Passei por ricos estados brasileiros, como Santa Catarina e Paraná, unidades da federação que utilizam, quase em sua totalidade, o transporte rodoviário feito por caminhões para o escoamento de sua produção agropecuária e industrial.

Essa opção brasileira foi um grande erro, talvez nem tanto pelo modal em si, mas pelo fato de ele ter se tornado praticamente o transporte exclusivo, assim como por não ter havido o investimento necessário na infraestrutura das estradas de rodagem do país.

Nossas rodovias são perigosas, malcuidadas, mal sinalizadas e, na grande maioria, de pista simples.

O nacional desenvolvimentismo de Getúlio Vargas e Juscelino Kubitschek, passando pelo governo militar, não cumpriu a sua promessa, não modernizou as rodovias nacionais e, pior, praticamente abandonou o modelo de transporte ferroviário.  

O governo de Kubitschek (1956-1961) foi um dos que mais apostou no modal rodoviário. Em sua pesquisa, intitulada Civilização do automóvel: a BR 319 e a opção rodoviarista brasileira, Marcelo Rodrigues afirma que, nessa gestão, as rodovias federais passaram de 22.250 km em 1955 para 34.051 km em 1960.

Ainda segundo Rodrigues, nesse período “as ferrovias se mantiveram quase inertes, passando de 37.092 km para 38.287 km nos mesmos anos”. “Dito de outra forma, enquanto nesse período, a malha rodoviária cresceu aproximadamente 53%, a rede ferroviária restringiu seu crescimento a parcos 3%.”

As décadas de 1950 e 1960 foram, sem dúvida, o marco zero da consolidação de uma escolha irracional. Uma escolha influenciada pelo poder da indústria automobilística que acabou por estabelecer no Brasil um meio de transporte dominante, colocando o país como seu refém.

Ocorre que, feita essa opção, de lá para cá, nenhum governo conseguiu equacionar a questão da infraestrutura das rodovias. Em pleno século XXI, segundo estudo feito pela Confederação Nacional de Transporte (CNT), apenas 12,4% das estradas brasileiras estão pavimentadas.

A concentração de cargas nas rodovias está na casa dos 58%, índice acima de países como China e Austrália, segundo dados da Fundação Dom Cabral, apresentados pelo G1.com. Ademais, segundo a Fundação, “a malha rodoviária é utilizada para o escoamento de 75% da produção no país, seguida da marítima (9,2%), aérea (5,8%), ferroviária (5,4%), cabotagem (3%) e hidroviária (0,7%)”.

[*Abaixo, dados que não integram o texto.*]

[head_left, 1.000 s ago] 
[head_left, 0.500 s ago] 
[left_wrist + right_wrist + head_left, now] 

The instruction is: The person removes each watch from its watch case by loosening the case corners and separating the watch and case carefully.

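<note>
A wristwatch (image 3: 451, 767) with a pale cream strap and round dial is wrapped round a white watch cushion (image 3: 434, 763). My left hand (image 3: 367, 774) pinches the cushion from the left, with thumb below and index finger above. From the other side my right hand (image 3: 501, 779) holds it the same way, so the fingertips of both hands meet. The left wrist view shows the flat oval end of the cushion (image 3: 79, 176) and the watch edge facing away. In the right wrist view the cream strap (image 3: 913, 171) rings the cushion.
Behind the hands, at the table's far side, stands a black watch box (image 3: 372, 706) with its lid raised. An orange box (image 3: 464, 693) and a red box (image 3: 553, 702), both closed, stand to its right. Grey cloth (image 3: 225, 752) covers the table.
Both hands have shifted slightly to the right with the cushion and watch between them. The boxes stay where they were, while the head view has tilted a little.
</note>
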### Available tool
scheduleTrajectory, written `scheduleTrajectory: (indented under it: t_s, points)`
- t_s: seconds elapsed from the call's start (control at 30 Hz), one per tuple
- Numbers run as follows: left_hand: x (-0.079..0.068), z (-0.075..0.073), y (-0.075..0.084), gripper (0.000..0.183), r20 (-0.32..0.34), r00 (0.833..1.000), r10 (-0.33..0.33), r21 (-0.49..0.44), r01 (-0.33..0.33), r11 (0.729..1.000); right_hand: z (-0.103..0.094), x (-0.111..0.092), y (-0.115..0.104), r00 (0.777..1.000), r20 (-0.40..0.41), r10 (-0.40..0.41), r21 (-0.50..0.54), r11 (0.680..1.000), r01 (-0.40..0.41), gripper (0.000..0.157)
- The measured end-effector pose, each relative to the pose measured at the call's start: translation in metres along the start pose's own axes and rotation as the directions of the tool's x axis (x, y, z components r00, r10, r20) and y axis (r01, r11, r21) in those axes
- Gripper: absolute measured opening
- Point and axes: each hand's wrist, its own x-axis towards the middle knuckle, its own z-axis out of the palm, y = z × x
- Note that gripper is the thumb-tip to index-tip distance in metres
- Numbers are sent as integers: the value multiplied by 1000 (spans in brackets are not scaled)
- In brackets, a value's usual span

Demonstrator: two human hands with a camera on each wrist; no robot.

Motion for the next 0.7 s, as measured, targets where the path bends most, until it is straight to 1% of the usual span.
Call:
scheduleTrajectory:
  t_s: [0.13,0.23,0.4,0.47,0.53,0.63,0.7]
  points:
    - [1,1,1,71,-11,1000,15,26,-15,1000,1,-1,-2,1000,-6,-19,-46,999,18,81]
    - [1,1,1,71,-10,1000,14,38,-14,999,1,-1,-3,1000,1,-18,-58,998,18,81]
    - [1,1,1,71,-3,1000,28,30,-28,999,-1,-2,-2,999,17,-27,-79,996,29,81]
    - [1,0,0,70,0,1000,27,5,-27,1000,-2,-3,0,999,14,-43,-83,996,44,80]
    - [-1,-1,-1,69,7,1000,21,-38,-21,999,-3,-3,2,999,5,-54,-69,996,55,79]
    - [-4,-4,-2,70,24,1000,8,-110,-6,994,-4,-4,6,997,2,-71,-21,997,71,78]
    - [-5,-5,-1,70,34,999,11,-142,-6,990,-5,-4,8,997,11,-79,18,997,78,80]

A ideia, portanto, de adotar o transporte rodoviário como o vetor de integração nacional – que perpassou todos os governos supracitados e que tinha, em tese, o objetivo de proporcionar o desenvolvimento econômico de regiões distantes do país – não se efetivou até hoje.

Os principais centros econômicos do país, localizados no Sudeste, Sul e Centro-oeste, mantêm certa qualidade de suas rodovias, sejam estaduais ou federais, mas, mesmo nessas regiões, à medida que se penetra em direção ao interior, as rodovias também se tornam precárias. 

Os países economicamente mais desenvolvidos do mundo fazem a articulação e a integração de diversos modais, combinando transporte aéreo, ferroviário, rodoviário e hidroviário.

Praticamente ninguém abandonou “o velho trem” ou o “velho navio”, pelo contrário, modernizaram e ampliaram esses meios de transportes, tanto para cargas quanto para passageiros.

O Brasil já dispôs de expressiva malha ferroviária, que fazia o transporte com charme e eficiência de cargas e passageiros. Alguns leitores podem se lembrar de já ter ouvido falar em Paulista, Mogiana, Sorocabana, apenas para falar em três exemplos de importantes ferrovias.

A escolha, feita lá atrás, vista perante o atual estrangulamento do sistema rodoviário brasileiro, coloca o país em descompasso com os demais países industrializados e nossos concorrentes diretos, como dito, que integram fortemente os seus sistemas modais.

O Brasil, que possui uma das maiores redes hidrográficas do mundo, com rio navegáveis praticamente o ano todo, e que possui uma malha ferroviária que, apesar de abandonada, ainda está por aí, precisa urgentemente ampliar a integração desses modais.

O rodoviarismo foi uma escolha irracional e, hoje, é também antieconômica e antiecológica.